### Brief
Which lines below fall between the one containing "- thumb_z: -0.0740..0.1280" and the one containing "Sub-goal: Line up"? Repeat them exactly, counting both of those lines, and add nothing else.

= = = = =

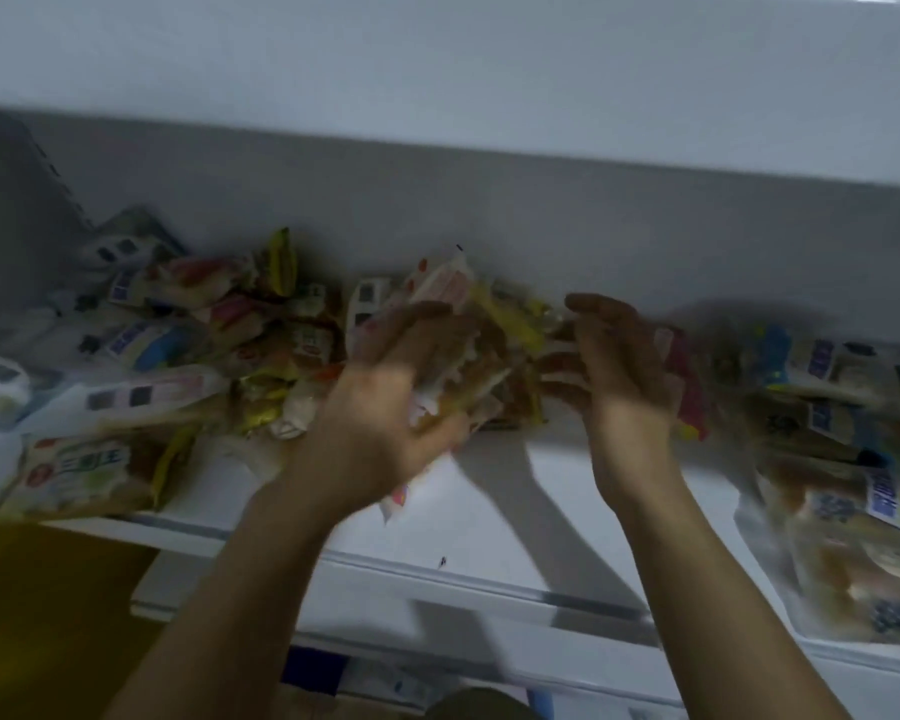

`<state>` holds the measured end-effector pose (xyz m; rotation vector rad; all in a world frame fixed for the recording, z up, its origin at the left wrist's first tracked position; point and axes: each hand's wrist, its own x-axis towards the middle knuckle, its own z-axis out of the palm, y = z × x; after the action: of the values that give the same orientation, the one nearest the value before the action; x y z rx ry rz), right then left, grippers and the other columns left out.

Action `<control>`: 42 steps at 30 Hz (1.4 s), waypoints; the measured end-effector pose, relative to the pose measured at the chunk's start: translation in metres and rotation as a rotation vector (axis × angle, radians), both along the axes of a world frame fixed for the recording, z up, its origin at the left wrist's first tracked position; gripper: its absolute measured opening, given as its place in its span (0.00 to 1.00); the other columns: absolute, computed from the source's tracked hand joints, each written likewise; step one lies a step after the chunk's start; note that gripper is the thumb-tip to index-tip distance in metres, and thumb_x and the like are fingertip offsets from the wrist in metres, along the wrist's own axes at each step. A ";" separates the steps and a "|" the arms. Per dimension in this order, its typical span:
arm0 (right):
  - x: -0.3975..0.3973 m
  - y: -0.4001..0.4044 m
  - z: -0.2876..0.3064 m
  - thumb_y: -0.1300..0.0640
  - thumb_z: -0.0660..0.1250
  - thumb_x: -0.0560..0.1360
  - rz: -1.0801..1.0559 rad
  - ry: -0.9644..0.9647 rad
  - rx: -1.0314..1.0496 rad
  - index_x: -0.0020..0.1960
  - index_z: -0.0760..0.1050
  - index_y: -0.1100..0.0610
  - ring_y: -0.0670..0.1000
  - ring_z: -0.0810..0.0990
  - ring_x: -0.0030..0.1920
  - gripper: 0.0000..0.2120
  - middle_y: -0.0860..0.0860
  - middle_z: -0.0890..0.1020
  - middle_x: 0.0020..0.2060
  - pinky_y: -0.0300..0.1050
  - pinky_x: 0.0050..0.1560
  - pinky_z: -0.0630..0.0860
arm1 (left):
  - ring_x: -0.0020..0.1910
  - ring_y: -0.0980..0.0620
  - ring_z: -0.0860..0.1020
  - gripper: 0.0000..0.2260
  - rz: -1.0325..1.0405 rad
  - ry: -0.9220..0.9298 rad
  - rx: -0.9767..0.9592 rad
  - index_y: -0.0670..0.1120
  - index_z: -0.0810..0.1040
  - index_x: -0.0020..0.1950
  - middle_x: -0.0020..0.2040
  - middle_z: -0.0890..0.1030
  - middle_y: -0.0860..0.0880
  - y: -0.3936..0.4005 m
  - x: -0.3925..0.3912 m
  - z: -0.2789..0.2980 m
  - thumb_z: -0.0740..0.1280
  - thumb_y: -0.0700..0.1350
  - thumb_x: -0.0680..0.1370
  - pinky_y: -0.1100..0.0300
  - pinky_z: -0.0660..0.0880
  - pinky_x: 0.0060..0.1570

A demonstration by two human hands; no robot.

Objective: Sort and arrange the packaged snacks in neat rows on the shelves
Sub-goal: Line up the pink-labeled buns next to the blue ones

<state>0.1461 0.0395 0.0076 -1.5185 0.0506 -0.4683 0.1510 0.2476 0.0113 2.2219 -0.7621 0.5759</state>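
Note:
A white shelf (489, 491) carries a jumble of packaged snacks. My left hand (401, 387) grips a clear bread packet (458, 304) with pink and yellow print, lifted slightly off the shelf at the middle. My right hand (614, 376) is just to its right, fingers spread and loosely curved beside a red and yellow packet (689, 387); motion blur hides whether it touches the packet. A messy heap of snack packets (188, 335) fills the left of the shelf. More bread packets (842, 459) are piled at the right.
The shelf above (437, 70) overhangs closely. The grey back wall (489, 220) stands behind the piles. A green-labelled packet (74, 475) lies at the shelf's front left edge. A lower shelf edge (489, 641) shows below.

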 end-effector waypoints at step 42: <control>-0.092 -0.121 -0.080 0.57 0.76 0.75 -0.288 0.286 -0.253 0.49 0.77 0.53 0.45 0.82 0.42 0.08 0.45 0.83 0.44 0.46 0.43 0.80 | 0.56 0.54 0.84 0.21 0.058 0.827 -0.588 0.54 0.72 0.59 0.56 0.82 0.58 -0.141 -0.027 -0.087 0.77 0.39 0.74 0.56 0.83 0.52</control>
<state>0.0541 -0.0820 -0.0723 -1.8297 0.4525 -0.4962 0.1239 0.1071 -0.0762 1.6900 -0.0696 -0.1196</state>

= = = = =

### Final answer
  - thumb_z: -0.0740..0.1280
  - thumb_y: -0.0700..0.1350
  - thumb_x: -0.0680..0.1370
  - pinky_y: -0.1100..0.0300
  - pinky_z: -0.0660..0.0880
  - pinky_x: 0.0060..0.1570

A demonstration by two human hands; no robot.

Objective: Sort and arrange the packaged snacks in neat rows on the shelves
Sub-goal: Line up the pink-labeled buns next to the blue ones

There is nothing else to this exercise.